“O governo não se deixou contaminar pelas opções antidemocráticas do PCP”

Francisco Assis, eurodeputado do PS e crítico da geringonça, elogia a posição do governo em relação à Venezuela

Francisco Assis defende a aplicação de sanções. Em declarações ao i sobre os últimos acontecimentos na Venezuela, o eurodeputado considera que “estas eleições são ilegítimas e não têm credibilidade”. 

Qual é a posição que a União Europeia deve adotar perante a gravidade da situação na Venezuela?

Tem havido um acompanhamento muito grande e com um grande consenso. Neste momento, creio que isto está a atingir proporções de tal ordem que não podemos ficar por aqui. Eu tenho acompanhado muito de perto a situação e julgo que nós temos de avançar para uma outra fase, e temos de admitir a necessidade de recorrer à aplicação de sanções seletivas. 

Dirigidas a quem?

Seletivamente dirigidas às altas figuras do regime, a começar pelo próprio presidente. Não estamos em falar em sanções que prejudiquem o povo venezuelano, que já está a viver em condições miseráveis, mas para prejudicarem aqueles que são os responsáveis por esta situação. Na Venezuela, hoje, há um poder altamente corrompido e, portanto, há gente com muitos interesses. No caso europeu, julgo que a aplicação de sanções seletivamente dirigidas às altas figuras do regime pode contribuir para um maior isolamento dessas mesmas figuras, com consequências do ponto de vista da manutenção das mesmas no poder. Já não acredito noutra via. A verdade é que todas as tentativas de diálogo falharam.

O ministro Augusto Santos Silva afirmou ontem que Portugal não reconhece a Assembleia Constituinte da Venezuela. Como vê a posição adotada pelo governo português? 

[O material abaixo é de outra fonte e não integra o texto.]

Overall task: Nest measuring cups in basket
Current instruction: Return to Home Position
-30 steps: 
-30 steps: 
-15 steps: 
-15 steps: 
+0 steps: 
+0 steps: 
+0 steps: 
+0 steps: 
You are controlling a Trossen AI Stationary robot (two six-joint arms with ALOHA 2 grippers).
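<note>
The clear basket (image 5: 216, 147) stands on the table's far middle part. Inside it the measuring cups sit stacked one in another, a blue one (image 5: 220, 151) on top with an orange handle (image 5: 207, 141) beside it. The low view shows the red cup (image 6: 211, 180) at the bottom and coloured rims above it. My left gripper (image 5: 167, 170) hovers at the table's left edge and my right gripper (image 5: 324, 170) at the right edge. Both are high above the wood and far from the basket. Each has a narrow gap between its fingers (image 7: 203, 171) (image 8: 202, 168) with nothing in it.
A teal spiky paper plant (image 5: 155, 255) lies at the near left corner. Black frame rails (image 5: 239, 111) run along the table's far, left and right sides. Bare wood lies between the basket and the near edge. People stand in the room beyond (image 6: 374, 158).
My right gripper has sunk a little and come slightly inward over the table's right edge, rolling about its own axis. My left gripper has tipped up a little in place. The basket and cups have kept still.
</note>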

Tem sido a posição correta. Não se tem afastado daquela que tem sido a posição no plano europeu. O que é um facto é que estas eleições são ilegítimas e não têm credibilidade. Há uma clara tentativa de instauração de uma ditadura e os primeiros sinais são muito negativos. É preciso pôr um travão nisto e tudo o que a União Europeia puder fazer para isolar mais o regime, deve fazê-lo. 

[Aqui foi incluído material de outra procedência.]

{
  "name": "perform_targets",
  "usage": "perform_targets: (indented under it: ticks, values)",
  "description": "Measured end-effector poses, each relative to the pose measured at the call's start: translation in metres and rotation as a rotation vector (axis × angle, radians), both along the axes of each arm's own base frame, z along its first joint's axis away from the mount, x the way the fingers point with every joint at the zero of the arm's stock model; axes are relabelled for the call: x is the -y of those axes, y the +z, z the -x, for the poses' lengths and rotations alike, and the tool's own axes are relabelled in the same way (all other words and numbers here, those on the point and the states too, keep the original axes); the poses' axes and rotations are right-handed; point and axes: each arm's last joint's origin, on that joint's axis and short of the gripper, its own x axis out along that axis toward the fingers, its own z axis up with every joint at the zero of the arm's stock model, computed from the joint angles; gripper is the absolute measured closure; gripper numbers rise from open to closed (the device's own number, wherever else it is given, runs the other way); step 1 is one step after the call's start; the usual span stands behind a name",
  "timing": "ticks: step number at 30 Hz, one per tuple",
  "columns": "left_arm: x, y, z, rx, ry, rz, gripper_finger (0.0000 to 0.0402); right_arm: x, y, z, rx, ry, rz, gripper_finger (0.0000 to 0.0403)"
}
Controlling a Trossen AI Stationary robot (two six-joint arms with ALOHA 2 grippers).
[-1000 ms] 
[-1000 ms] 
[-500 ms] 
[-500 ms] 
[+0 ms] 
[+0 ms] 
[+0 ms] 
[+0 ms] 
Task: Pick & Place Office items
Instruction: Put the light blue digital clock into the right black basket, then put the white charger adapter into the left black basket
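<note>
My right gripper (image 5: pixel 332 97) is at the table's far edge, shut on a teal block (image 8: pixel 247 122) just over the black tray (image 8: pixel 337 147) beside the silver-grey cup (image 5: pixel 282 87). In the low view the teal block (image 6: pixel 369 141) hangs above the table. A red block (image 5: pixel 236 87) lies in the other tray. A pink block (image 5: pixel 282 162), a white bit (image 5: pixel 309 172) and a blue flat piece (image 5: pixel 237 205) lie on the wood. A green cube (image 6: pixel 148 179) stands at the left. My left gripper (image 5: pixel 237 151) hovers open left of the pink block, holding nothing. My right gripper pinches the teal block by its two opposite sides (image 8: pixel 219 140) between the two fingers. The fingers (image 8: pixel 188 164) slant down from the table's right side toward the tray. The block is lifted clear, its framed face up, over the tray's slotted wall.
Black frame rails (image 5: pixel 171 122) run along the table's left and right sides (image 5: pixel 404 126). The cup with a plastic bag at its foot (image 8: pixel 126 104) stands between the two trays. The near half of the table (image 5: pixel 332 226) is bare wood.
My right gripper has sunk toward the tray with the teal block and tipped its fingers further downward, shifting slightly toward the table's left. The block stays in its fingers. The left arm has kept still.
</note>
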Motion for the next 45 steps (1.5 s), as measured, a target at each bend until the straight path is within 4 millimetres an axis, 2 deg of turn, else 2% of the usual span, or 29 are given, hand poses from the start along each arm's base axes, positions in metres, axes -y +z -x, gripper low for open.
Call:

O PCP, ao contrário do PS e do Bloco de Esquerda, apoiou as eleições para a Assembleia Constituinte …

Não é surpreendente, O PCP tem mantido ao longo dos anos essa posição. Há um aspeto importante: é que isso não tem, até aqui, influenciado as posições e as decisões do governo. Esse parece-me ser o ponto fundamental. 

Nesse aspeto, o PCP não conseguirá influenciar o governo?

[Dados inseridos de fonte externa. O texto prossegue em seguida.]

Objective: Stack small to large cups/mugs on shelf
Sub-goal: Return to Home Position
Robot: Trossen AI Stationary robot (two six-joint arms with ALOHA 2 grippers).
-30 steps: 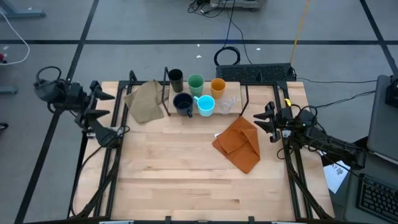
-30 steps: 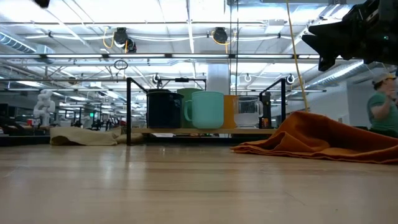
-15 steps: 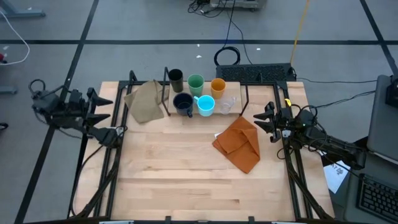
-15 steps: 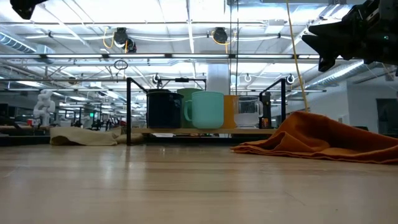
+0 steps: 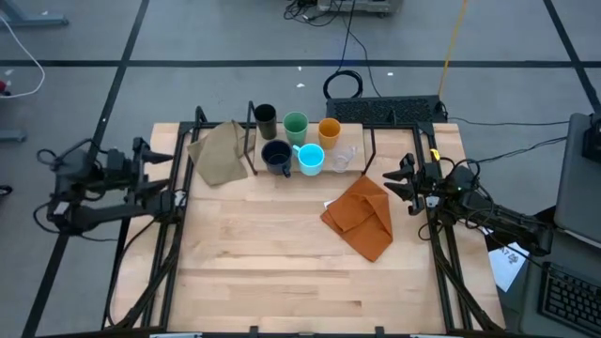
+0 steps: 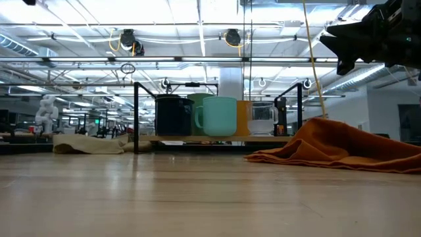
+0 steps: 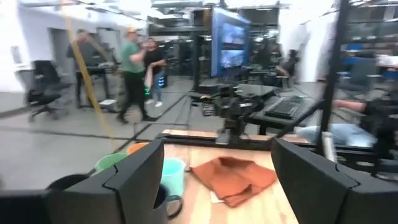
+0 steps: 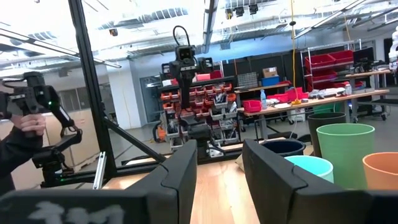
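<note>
The left gripper (image 5: 158, 174) is hanging off the left edge of the table (image 5: 282, 272). It is sitting farther out and lower than half a second ago, and its fingers are spread wide. A tan cloth (image 5: 218, 152) is lying beside the left end of the shelf (image 5: 357, 141).

All six cups are standing on the shelf, none of them moved:
- **Back row:** the dark brown cup (image 5: 266, 116), the green cup (image 5: 296, 125) and the orange cup (image 5: 329, 130).
- **Front row:** the navy mug (image 5: 276, 156), the light blue mug (image 5: 311, 158) and the clear cup (image 5: 344, 158).

An orange cloth (image 5: 362, 216) is lying crumpled on the table in front of the shelf's right end. The right gripper (image 5: 406, 184) is waiting at the right edge in the same place as before, its fingers a little apart.

The low view is showing the shelf raised on thin black legs, with the mugs side on. The dark piece of arm in its top left corner is now almost gone. The left wrist view is taking in people (image 7: 138, 68) standing in the room beyond. The right wrist view is catching a person's hand (image 8: 28, 122) holding a dark device.
</note>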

O governo, desse ponto de vista, não se deixa influenciar pelo PCP. Não creio que exista esse risco, atendendo até à própria personalidade do ministro dos Negócios Estrangeiros [Augusto Santos Silva]. Não me parece que exista algum risco de que ele se deixe influenciar ou contaminar pelas opções antidemocráticas do Partido Comunista. Já sabemos que o Partido Comunista tem uma visão própria no quadro internacional e, verdadeiramente, o que o Partido Comunista demonstra, mais uma vez, é que a sua essência mais profunda não é a de um partido democrático.

Esta é uma das situações que o fazem discordar da existência da geringonça? Foi muito crítico desta solução devido às divergências entre os partidos sobre questões europeias e internacionais.

Essa é a minha visão. Acho que esse é um dos principais problemas. Esse é um problema geral desta solução mas, independentemente disso, do ponto de vista da política externa do governo português, não acho que o governo tenha adotado, até ao momento, qualquer atitude que ponha em causa a sua fidelidade àquilo que tem sido a posição de sempre do PS. Desse ponto de vista, não há influência do PCP e do Bloco, embora o Bloco tenha um conceção muito diferente do PCP. O BE tem tido um comportamento que me parece exemplar nesta questão da Venezuela. 

Este tipo de divergências desgastam o governo? 

A minha questão não é se desgastam… O que acho é que, à partida, limitam a possibilidade de sucesso de uma solução política desta natureza e retiram sempre alguma energia a uma solução governativa em que o partido do governo está dependente – não para estas coisas, mas para muitas outras – de partidos, como é o caso do Partido Comunista, em relação ao qual nós temos divergências profundíssimas. Não são divergências de pormenor. Mas isso não é nada de novo. Já se sabia que ia ser assim.